The three defendants and attorneys sat stunned at the defense table by the unexpected ruling, which meant they were unable to answer the opinions of the government's expert who had testified earlier in the trial that he found a "pattern of deception" in the operation of Johnson's online marketing company as it confronted major problems in 2009 to 2010.

"This is unfair," Marcus Mumford, the attorney for defendant Scott Leavitt, told Nuffer.

The decision also appeared to catch the prosecution by surprise.

Assistant U.S. Attorney Jason Burt had argued that the defense's proposed expert, California entrepreneur Gene Hoffman, shouldn't be allowed to testify on two of four areas as the defense proposed. Burt seemed to leave open the possibility that testimony might be appropriate in two other areas.

But Nuffer barred all testimony by Hoffman and then, when the judge asked government prosecutors whether they were ready to make their closing arguments on Wednesday instead of Thursday as planned, Burt said they needed more time.

The defense rested after calling one other witness, the prosecution's expert who had testified he found deception by employees in Johnson's company when they created dozens of new companies and then applied for accounts for use in charging consumers' credit cards.

Nuffer read jury instructions after the defense rested and said closing arguments would occur on Thursday and Friday, after which the jury will get the case, though it is possible the case could go the jury as early as Thursday.

Johnson is the only defendant who did not testify during the trial.

Johnson, Leavitt and co-defendant Ryan Riddle face 86 charges that revolve around allegations they defrauded Wells Fargo Bank.
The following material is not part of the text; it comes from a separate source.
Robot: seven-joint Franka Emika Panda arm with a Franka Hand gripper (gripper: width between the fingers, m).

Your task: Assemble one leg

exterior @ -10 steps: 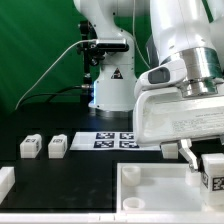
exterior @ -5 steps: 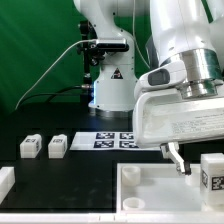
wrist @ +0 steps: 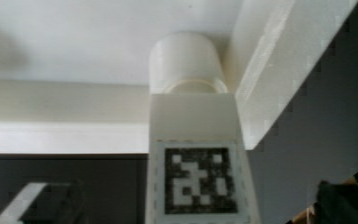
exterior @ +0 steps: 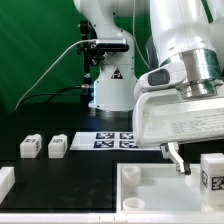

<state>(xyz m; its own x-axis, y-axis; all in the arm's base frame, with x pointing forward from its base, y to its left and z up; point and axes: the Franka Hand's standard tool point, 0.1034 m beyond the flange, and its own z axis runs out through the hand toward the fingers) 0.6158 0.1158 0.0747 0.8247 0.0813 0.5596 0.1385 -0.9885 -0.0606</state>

The government alleges that the fraud occurred when I Works went about creating dozens of companies by using names and personal information from employees and family members in order to obtain new bank accounts after its own accounts had been shut down due to excessive chargebacks.
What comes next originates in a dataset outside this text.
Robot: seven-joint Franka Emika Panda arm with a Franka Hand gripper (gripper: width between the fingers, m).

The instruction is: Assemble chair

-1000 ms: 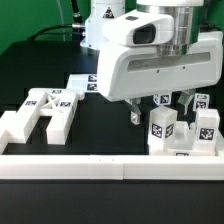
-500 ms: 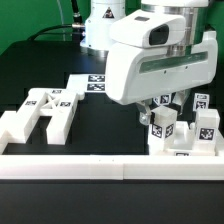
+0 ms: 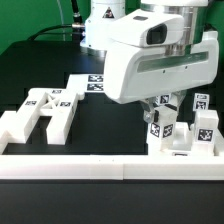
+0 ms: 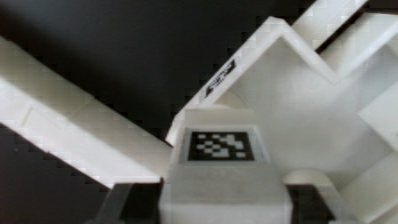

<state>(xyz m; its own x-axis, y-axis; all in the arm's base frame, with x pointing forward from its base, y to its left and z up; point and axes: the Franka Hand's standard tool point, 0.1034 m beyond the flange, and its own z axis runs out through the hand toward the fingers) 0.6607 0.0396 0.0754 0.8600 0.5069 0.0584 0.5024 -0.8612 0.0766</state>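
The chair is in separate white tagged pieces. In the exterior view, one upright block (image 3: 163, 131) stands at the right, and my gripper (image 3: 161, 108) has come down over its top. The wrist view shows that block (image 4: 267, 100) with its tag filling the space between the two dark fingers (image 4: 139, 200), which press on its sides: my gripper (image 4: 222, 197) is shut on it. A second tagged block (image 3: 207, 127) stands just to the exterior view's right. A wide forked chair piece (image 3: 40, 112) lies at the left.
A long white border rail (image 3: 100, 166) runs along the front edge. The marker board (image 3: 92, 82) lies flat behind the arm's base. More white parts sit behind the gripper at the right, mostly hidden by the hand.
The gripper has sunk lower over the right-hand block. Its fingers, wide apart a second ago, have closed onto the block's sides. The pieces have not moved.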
Johnson and his co-defendants allegedly schemed to defraud Wells Fargo Bank by failing to disclose that all the new companies were linked to Johnson and using false information on account applications.
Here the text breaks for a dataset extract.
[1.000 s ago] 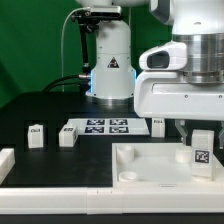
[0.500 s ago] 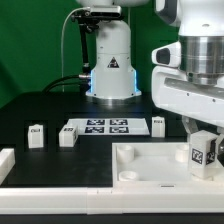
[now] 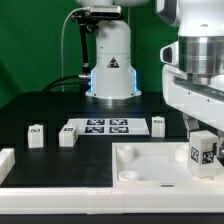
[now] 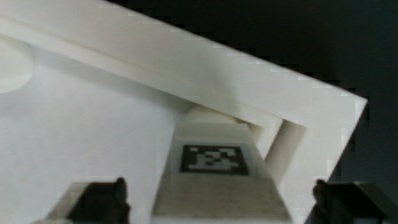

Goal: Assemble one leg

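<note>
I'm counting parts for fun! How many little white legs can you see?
4 legs. Two stand at the exterior view's left, one right of the marker board, one on the white panel inside the open gripper. Others may be hidden behind the arm.

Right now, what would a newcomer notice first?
A small white block leg with a black-and-white tag stands at the large white square panel's corner, exterior view's right, under the gripper, whose fingers sit apart either side. Three similar loose legs flank the flat white marker board.
</note>
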You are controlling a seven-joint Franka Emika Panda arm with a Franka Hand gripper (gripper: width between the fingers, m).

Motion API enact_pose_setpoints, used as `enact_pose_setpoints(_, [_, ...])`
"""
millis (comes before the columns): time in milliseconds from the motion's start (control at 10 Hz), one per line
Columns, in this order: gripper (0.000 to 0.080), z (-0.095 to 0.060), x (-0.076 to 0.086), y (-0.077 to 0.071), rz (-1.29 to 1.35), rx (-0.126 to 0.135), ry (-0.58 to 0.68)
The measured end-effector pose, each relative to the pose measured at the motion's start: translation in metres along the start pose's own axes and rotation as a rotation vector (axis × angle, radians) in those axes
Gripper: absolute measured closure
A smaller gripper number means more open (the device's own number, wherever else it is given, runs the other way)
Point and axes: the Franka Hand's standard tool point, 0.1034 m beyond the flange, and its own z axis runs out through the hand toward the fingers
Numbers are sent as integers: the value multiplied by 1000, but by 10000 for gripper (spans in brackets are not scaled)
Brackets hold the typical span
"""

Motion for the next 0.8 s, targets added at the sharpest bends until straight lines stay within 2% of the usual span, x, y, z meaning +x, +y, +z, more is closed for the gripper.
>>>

But the defense has tried to show that agents for Wells Fargo — companies called CardFlex and Mach 1, or later Blaze Processing — not only knew about, but directed Johnson and I Works on how to form the companies and obtain new accounts as a way to deal with an avalanche of chargebacks they said were caused by "rogue" independent merchants.

Hoffman is the co-founder, chairman and CEO of a company called Vindicia, which offers some credit card services to merchants. Under questioning from Mumford, Hoffman had spoken at length about his experience in setting up and helping merchants set up credit card accounts like those at issue in the Johnson case.

With the jury out of the room, Hoffman said he was familiar with the rules of credit card companies like Visa, had experience working with banks and companies to set up accounts and had helped companies deal with credit card chargebacks.

The defense said Hoffman would testify that:

• I Works was entitled to rely on CardFlex and Mach 1/Blaze for direction

• CardFlex knew the accounts were related to Johnson and that the accounts were high risk

• I Works met industry standards when opening the accounts

• There is no evidence the accounts were owned by Wells Fargo Bank

But Nuffer granted prosecutors' motion to exclude Hoffman's testimony, saying Hoffman's experience on matters at issue in the case was intermittent and that the defense had failed to disclose to the government in a timely manner two parts of his opinion about the evidence.

Mumford, arguing for Hoffman's testimony as an expert, said Hoffman would have used his experience on the merchant side of the credit card processing industry, as opposed to the banking side where the prosecution expert had worked.

"What the government is attempting to do in this case is to present the industry standards in a way that is contrary to real-world experience that those in the industry face," Mumford said.

Hoffman, Mumford said after Nuffer's ruling, would have testified that "the defendants in this case shouldn't be held to the standards that aren't really applied."